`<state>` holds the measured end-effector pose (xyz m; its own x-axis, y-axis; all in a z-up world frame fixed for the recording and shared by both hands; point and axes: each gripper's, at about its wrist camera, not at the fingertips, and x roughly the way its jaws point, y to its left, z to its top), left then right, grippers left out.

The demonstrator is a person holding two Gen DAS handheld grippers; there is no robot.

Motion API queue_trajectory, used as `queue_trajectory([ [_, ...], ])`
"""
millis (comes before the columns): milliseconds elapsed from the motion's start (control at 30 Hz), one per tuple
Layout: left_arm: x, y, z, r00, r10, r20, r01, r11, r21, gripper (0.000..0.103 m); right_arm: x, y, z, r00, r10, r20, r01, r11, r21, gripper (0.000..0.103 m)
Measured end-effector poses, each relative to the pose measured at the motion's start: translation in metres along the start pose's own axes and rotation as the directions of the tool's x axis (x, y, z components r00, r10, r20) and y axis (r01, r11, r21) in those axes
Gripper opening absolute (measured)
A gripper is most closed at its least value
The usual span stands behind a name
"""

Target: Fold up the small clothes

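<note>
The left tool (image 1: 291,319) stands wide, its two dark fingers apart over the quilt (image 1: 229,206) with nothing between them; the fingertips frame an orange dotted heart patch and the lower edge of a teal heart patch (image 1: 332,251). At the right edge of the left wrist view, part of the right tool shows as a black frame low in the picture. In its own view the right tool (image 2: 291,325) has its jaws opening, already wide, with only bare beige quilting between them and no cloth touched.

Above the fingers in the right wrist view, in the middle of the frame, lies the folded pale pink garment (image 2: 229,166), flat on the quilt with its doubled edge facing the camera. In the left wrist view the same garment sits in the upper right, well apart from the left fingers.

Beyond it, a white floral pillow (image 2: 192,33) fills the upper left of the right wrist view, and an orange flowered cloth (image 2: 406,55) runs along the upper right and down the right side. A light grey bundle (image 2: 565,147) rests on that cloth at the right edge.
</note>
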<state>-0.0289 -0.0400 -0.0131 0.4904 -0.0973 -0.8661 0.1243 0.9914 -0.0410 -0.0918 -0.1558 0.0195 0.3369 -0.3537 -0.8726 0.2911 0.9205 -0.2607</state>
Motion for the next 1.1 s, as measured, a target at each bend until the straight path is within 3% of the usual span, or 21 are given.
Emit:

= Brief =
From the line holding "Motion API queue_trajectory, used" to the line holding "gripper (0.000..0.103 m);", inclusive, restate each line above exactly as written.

= Task output =
Motion API queue_trajectory, used as `queue_trajectory([ [_, ...], ])`
"""
millis (comes before the columns): milliseconds elapsed from the motion's start (control at 30 Hz), one per tuple
Layout: left_arm: x, y, z, r00, r10, r20, r01, r11, r21, gripper (0.000..0.103 m); right_arm: x, y, z, r00, r10, r20, r01, r11, r21, gripper (0.000..0.103 m)

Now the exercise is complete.